#### [WHAT YOU HAVE TO DO]
Would you reproduce all of the entries below, character for character?
Content starts
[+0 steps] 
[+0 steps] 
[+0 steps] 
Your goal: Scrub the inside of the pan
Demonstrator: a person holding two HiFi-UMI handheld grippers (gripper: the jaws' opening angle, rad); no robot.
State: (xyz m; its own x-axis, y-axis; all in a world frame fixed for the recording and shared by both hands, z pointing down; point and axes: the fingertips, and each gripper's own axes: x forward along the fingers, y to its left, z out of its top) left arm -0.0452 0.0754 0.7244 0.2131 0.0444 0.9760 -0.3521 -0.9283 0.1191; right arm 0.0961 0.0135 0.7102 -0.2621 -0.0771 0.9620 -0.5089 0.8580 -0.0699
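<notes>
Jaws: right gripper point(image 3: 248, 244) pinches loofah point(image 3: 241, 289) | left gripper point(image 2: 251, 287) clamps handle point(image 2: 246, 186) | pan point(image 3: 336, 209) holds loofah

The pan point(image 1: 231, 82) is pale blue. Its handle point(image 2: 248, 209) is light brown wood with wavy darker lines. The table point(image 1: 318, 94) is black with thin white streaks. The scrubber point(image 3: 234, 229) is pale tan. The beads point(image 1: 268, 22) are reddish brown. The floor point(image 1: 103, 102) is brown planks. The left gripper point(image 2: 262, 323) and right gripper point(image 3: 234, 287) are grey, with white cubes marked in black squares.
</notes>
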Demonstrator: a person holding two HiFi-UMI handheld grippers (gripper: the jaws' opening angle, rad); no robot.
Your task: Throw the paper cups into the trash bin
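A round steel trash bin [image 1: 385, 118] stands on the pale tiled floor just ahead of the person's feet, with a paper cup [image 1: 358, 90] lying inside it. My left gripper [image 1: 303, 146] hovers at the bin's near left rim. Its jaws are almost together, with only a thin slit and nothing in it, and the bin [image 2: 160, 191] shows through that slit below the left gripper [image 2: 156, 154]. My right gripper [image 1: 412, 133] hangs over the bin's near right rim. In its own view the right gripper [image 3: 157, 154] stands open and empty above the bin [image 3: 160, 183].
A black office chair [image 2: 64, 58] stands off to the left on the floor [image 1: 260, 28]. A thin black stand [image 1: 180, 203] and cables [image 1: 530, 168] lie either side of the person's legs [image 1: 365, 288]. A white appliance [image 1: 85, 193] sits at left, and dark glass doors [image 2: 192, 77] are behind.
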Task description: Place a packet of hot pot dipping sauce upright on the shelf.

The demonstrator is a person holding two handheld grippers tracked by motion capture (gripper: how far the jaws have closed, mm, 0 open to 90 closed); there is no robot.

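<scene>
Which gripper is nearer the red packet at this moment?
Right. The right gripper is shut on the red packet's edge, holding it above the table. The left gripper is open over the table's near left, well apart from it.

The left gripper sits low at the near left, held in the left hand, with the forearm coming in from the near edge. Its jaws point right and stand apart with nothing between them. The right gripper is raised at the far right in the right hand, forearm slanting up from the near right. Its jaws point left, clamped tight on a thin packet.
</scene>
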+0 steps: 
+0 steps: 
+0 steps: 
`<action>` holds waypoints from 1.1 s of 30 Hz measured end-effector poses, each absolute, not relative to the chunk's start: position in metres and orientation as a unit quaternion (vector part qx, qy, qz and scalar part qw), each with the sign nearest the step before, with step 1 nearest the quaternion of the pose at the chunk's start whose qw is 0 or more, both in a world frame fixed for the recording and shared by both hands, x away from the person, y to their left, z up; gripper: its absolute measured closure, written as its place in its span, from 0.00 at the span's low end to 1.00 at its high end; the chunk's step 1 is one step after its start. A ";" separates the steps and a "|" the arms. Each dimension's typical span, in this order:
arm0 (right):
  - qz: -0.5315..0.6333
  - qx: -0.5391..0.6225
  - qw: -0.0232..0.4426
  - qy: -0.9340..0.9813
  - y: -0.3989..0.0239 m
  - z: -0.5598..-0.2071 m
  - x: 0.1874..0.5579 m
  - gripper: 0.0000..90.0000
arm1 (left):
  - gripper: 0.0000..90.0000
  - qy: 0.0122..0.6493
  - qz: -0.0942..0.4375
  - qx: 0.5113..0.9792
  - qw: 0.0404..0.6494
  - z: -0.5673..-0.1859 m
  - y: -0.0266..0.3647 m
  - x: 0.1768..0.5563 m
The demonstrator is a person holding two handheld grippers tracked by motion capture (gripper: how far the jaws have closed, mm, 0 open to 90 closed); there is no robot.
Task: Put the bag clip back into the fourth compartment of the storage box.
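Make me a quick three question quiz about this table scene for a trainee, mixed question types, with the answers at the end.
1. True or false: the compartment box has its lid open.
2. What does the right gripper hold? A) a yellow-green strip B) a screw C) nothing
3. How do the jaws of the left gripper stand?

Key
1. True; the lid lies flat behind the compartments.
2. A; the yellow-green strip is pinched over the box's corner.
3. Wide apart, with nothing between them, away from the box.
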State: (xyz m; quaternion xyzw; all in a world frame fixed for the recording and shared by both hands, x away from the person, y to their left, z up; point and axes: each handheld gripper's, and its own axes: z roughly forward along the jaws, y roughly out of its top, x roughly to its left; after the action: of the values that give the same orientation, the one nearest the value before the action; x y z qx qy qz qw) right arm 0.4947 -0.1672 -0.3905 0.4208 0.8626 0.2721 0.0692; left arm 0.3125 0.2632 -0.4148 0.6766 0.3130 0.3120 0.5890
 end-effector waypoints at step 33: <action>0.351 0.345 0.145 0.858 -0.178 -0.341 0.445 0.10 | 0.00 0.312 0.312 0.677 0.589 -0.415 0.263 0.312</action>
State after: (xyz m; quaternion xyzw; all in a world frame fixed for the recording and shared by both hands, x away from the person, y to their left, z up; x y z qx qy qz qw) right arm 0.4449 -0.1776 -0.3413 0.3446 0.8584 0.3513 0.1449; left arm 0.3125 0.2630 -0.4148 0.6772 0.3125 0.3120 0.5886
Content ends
#### [EXPECTED ANSWER]
[+0 steps] 
[+0 steps] 
[+0 steps] 
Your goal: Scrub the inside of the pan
Demonstrator: a person holding two HiFi-UMI handheld grippers (gripper: the jaws' opening angle, rad); no robot.
State: (xyz m; its own x-axis, y-axis; all in a world frame fixed for the recording and shared by both hands, z pointing down; point and axes: the fingertips, and each gripper's own axes: x forward along the fingers, y to its left, z out of its top) left arm -0.0452 0.0754 0.7244 0.2131 0.0444 0.9760 -0.3521 -0.9283 0.1191; right arm 0.0961 0.0135 0.7102 -0.2621 -0.0771 0.9620 -0.5089 0.8580 -0.0699
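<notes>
Jaws: right gripper point(image 3: 248, 244) pinches loofah point(image 3: 241, 289) | left gripper point(image 2: 251, 287) clamps handle point(image 2: 246, 186) | pan point(image 3: 336, 209) holds loofah

The pan point(image 1: 231, 82) is pale blue. Its handle point(image 2: 248, 209) is light brown wood with wavy darker lines. The table point(image 1: 318, 94) is black with thin white streaks. The scrubber point(image 3: 234, 229) is pale tan. The beads point(image 1: 268, 22) are reddish brown. The floor point(image 1: 103, 102) is brown planks. The left gripper point(image 2: 262, 323) and right gripper point(image 3: 234, 287) are grey, with white cubes marked in black squares.
</notes>
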Demonstrator: a person holding two HiFi-UMI handheld grippers (gripper: the jaws' opening angle, rad); no robot.
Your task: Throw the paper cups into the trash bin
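A round steel trash bin [image 1: 385, 118] stands on the pale tiled floor just ahead of the person's feet, with a paper cup [image 1: 358, 90] lying inside it. My left gripper [image 1: 303, 146] hovers at the bin's near left rim. Its jaws are almost together, with only a thin slit and nothing in it, and the bin [image 2: 160, 191] shows through that slit below the left gripper [image 2: 156, 154]. My right gripper [image 1: 412, 133] hangs over the bin's near right rim. In its own view the right gripper [image 3: 157, 154] stands open and empty above the bin [image 3: 160, 183].
A black office chair [image 2: 64, 58] stands off to the left on the floor [image 1: 260, 28]. A thin black stand [image 1: 180, 203] and cables [image 1: 530, 168] lie either side of the person's legs [image 1: 365, 288]. A white appliance [image 1: 85, 193] sits at left, and dark glass doors [image 2: 192, 77] are behind.
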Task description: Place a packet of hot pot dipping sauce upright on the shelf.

The demonstrator is a person holding two handheld grippers tracked by motion capture (gripper: how far the jaws have closed, mm, 0 open to 90 closed); there is no robot.

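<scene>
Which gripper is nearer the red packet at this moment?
Right. The right gripper is shut on the red packet's edge, holding it above the table. The left gripper is open over the table's near left, well apart from it.

The left gripper sits low at the near left, held in the left hand, with the forearm coming in from the near edge. Its jaws point right and stand apart with nothing between them. The right gripper is raised at the far right in the right hand, forearm slanting up from the near right. Its jaws point left, clamped tight on a thin packet.
</scene>
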+0 steps: 
+0 steps: 
+0 steps: 
`<action>` holds waypoints from 1.1 s of 30 Hz measured end-effector poses, each absolute, not relative to the chunk's start: position in metres and orientation as a unit quaternion (vector part qx, qy, qz and scalar part qw), each with the sign nearest the step before, with step 1 nearest the quaternion of the pose at the chunk's start whose qw is 0 or more, both in a world frame fixed for the recording and shared by both hands, x away from the person, y to their left, z up; gripper: its absolute measured closure, written as its place in its span, from 0.00 at the span's low end to 1.00 at its high end; the chunk's step 1 is one step after its start. A ";" separates the steps and a "|" the arms. Each dimension's typical span, in this order:
arm0 (right):
  - qz: -0.5315..0.6333
  - qx: -0.5391..0.6225
  - qw: -0.0232..0.4426
  - qy: -0.9340..0.9813
  - y: -0.3989..0.0239 m
  - z: -0.5598..-0.2071 m
  - x: 0.1874..0.5579 m
  - gripper: 0.0000..90.0000
arm1 (left):
  - gripper: 0.0000..90.0000
  - qy: 0.0122..0.6493
  - qz: -0.0942..0.4375
  - qx: 0.5113..0.9792
  - qw: 0.0404..0.6494
  - z: -0.5673..-0.1859 m
  - y: -0.0266..0.3647 m
  - x: 0.1768..0.5563 m
The demonstrator is a person holding two handheld grippers tracked by motion capture (gripper: how far the jaws have closed, mm, 0 open to 90 closed); there is no robot.
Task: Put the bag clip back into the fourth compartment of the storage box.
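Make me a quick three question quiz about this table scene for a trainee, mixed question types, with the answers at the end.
1. True or false: the compartment box has its lid open.
2. What does the right gripper hold? A) a yellow-green strip B) a screw C) nothing
3. How do the jaws of the left gripper stand?

Key
1. True; the lid lies flat behind the compartments.
2. A; the yellow-green strip is pinched over the box's corner.
3. Wide apart, with nothing between them, away from the box.
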State: (xyz m; quaternion xyzw; all in a world frame fixed for the recording and shared by both hands, x away from the person, y to their left, z up; point and axes: each handheld gripper's, and its own axes: z roughly forward along the jaws, y roughly out of its top, x roughly to its left; after the action: of the values that give the same orientation, the one nearest the value before the action; x y z qx qy qz qw) right arm 0.4947 -0.1672 -0.3905 0.4208 0.8626 0.2721 0.0692; left arm 0.3125 0.2632 -0.4148 0.6766 0.3130 0.3120 0.5890
 end-effector waypoints at step 33: <action>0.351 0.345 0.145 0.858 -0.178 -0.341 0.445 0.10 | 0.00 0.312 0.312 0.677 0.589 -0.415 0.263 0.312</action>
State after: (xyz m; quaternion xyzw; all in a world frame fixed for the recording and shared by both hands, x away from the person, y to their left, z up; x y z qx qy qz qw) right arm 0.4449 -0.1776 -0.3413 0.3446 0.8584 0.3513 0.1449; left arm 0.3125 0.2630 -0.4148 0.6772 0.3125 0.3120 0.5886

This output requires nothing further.